* _Provided data_
============================================================

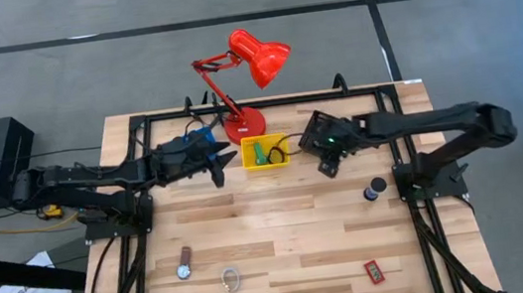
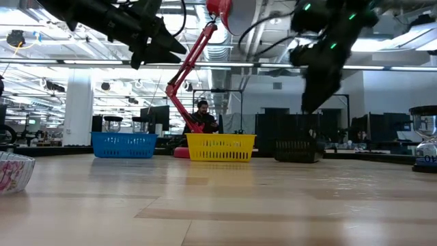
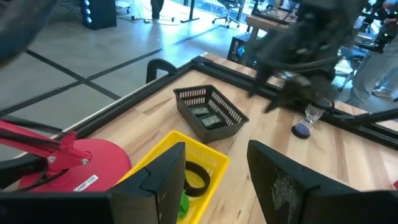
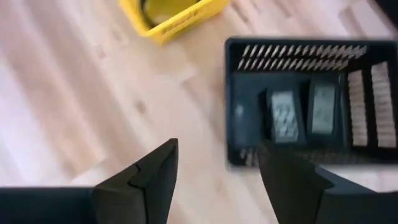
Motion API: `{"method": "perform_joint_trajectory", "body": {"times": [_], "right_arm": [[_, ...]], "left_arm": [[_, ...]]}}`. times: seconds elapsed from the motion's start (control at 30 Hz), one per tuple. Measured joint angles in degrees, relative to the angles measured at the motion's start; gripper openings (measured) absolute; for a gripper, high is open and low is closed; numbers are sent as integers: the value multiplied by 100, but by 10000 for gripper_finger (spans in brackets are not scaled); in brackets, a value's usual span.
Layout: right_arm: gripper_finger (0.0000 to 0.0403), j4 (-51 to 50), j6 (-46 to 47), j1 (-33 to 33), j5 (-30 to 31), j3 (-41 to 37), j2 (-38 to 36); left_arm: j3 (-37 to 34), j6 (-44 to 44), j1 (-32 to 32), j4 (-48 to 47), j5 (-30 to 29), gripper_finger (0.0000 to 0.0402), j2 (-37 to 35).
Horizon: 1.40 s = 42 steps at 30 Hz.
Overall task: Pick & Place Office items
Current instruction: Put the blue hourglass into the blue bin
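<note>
Sorting looks between picks: your right gripper (image 4: pixel 214 180), fingers parted and empty, hangs just short of the black tray (image 4: pixel 367 93) holding two small black gadgets (image 4: pixel 283 116), so next reach for the black cylinder (image 1: pixel 376 188) on the tabletop (image 1: pixel 292 233), while your left gripper (image 3: pixel 214 180) waits, fingers apart, above the yellow tray (image 3: pixel 186 155).

two small black rectangular gadgets (image 4: pixel 297 116) lie side by side in the black tray. a green stubby piece (image 1: pixel 258 154) sits in the yellow tray. on the table: a black cylinder (image 1: pixel 376 189), a wristwatch (image 1: pixel 184 264), a clear ring (image 1: pixel 231 279), a small red rectangle (image 1: pixel 374 272).
</note>
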Motion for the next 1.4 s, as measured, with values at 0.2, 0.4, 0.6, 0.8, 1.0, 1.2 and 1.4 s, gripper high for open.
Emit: {"method": "perform_joint_trajectory", "body": {"times": [0.2,0.4,0.6,0.8,1.0,1.2,1.4], "right_arm": [[209,-1384,1375,789,-349,4,-905],[209,-2524,2759,1680,-659,4,-1298],[209,-3026,2972,2236,-616,4,-1206],[224,-3133,2974,2240,-601,4,-798],[254,-3491,2975,2235,-719,2,-278],[260,-3458,3021,2241,-961,2,57],[261,-3521,3068,2241,-1075,2,76]], "left_arm": [[0,0,153,49,-7,167,0],[0,0,154,88,-13,167,0],[0,0,154,248,-13,167,0],[2,0,154,339,-13,167,0],[2,0,154,378,-13,167,0],[2,0,154,376,-13,167,0],[2,0,154,373,-11,167,-1]]}}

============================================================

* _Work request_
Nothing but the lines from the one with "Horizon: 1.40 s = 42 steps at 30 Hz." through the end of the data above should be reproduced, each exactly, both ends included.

* _Response to the exercise_
Horizon: 1.40 s = 42 steps at 30 Hz.
Overall task: Pick & Place Office items
Current instruction: Put the blue hourglass into the blue bin
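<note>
Sorting looks between picks: your right gripper (image 4: pixel 214 180), fingers parted and empty, hangs just short of the black tray (image 4: pixel 367 93) holding two small black gadgets (image 4: pixel 283 116), so next reach for the black cylinder (image 1: pixel 376 188) on the tabletop (image 1: pixel 292 233), while your left gripper (image 3: pixel 214 180) waits, fingers apart, above the yellow tray (image 3: pixel 186 155).

two small black rectangular gadgets (image 4: pixel 297 116) lie side by side in the black tray. a green stubby piece (image 1: pixel 258 154) sits in the yellow tray. on the table: a black cylinder (image 1: pixel 376 189), a wristwatch (image 1: pixel 184 264), a clear ring (image 1: pixel 231 279), a small red rectangle (image 1: pixel 374 272).
</note>
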Motion for the next 1.4 s, as measured, with values at 0.2, 0.4, 0.6, 0.8, 1.0, 1.2 and 1.4 s, gripper high for open.
Emit: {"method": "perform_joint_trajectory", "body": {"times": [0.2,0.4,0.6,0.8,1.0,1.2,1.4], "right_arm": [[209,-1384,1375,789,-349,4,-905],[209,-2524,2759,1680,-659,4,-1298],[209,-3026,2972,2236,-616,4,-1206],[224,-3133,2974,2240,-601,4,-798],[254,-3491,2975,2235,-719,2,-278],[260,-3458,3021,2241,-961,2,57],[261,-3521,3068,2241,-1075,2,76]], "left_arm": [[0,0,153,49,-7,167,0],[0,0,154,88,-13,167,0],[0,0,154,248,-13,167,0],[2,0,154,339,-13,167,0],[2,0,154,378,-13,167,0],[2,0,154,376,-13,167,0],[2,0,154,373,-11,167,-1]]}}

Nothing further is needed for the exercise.